**ASSIGNMENT**
Repeat exactly the lines of the records below, starting at the line containing "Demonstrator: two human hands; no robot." and ending at the line containing "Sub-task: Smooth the". Leave the pictures out.

(Stored entries)
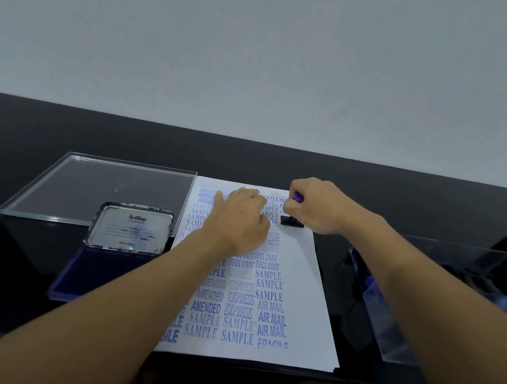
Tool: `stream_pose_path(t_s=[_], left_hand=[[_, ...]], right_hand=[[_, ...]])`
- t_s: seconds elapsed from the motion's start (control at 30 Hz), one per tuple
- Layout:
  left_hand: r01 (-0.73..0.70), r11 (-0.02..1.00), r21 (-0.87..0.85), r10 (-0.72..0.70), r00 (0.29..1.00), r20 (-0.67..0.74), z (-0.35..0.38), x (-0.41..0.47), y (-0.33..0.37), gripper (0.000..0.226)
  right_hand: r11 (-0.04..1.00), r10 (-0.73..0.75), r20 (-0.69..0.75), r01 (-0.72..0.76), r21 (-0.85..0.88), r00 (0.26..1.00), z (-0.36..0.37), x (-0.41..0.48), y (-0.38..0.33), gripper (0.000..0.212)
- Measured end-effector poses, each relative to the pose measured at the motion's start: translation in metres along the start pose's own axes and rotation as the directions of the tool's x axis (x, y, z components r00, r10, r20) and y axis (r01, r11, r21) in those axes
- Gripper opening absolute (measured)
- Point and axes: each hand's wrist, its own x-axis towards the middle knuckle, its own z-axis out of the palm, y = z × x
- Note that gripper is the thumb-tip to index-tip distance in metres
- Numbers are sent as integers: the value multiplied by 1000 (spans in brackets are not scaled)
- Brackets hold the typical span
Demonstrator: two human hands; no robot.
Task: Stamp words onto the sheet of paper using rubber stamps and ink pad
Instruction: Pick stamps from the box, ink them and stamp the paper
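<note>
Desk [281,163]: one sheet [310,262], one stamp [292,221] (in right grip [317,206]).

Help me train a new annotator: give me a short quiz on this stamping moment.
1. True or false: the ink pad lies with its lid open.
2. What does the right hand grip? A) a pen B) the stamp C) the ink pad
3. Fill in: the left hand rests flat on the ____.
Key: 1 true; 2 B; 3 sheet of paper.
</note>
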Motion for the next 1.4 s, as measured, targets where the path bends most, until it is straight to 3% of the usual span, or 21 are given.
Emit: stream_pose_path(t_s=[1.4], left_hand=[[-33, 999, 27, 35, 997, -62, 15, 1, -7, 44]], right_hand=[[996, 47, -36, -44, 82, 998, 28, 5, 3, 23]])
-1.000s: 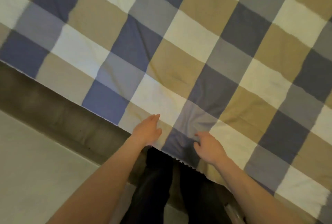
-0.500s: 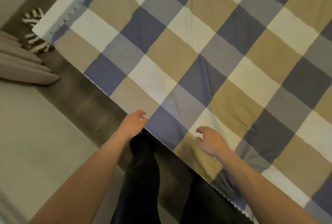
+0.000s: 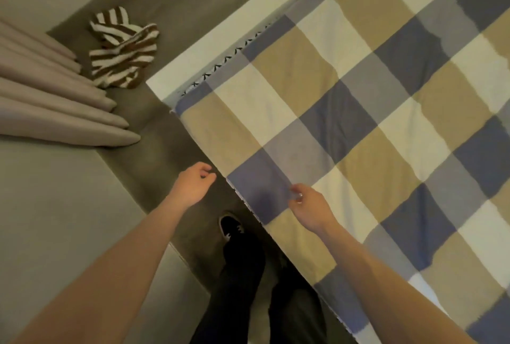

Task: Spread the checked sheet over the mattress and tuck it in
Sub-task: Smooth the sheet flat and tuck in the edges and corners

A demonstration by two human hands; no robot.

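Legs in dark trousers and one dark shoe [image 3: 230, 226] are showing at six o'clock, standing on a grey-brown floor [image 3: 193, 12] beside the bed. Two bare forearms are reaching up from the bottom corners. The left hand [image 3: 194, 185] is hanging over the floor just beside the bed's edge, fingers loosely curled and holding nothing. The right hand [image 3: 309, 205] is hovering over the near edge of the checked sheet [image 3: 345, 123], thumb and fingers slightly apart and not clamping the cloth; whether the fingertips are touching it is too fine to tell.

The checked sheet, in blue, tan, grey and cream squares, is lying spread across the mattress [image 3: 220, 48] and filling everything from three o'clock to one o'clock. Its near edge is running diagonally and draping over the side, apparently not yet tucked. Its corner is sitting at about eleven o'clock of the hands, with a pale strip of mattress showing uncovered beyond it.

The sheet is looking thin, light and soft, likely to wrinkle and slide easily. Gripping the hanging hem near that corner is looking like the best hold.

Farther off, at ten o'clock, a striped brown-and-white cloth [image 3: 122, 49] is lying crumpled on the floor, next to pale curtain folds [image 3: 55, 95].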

**SOLUTION FOR THIS PROBLEM**
Demonstrator: two human hands; no robot.
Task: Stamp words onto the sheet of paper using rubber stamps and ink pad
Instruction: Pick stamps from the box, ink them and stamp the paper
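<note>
Desk [281,163]: one sheet [310,262], one stamp [292,221] (in right grip [317,206]).

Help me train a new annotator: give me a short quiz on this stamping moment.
1. True or false: the ink pad lies with its lid open.
2. What does the right hand grip? A) a pen B) the stamp C) the ink pad
3. Fill in: the left hand rests flat on the ____.
Key: 1 true; 2 B; 3 sheet of paper.
</note>
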Motion for the next 1.4 s, as measured, targets where the path bends most, until it is straight to 3% of the usual span, or 21 are given.
Emit: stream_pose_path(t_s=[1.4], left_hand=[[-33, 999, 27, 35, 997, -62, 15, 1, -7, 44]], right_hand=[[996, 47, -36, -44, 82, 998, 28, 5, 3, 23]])
-1.000s: 
-0.500s: 
+0.000s: 

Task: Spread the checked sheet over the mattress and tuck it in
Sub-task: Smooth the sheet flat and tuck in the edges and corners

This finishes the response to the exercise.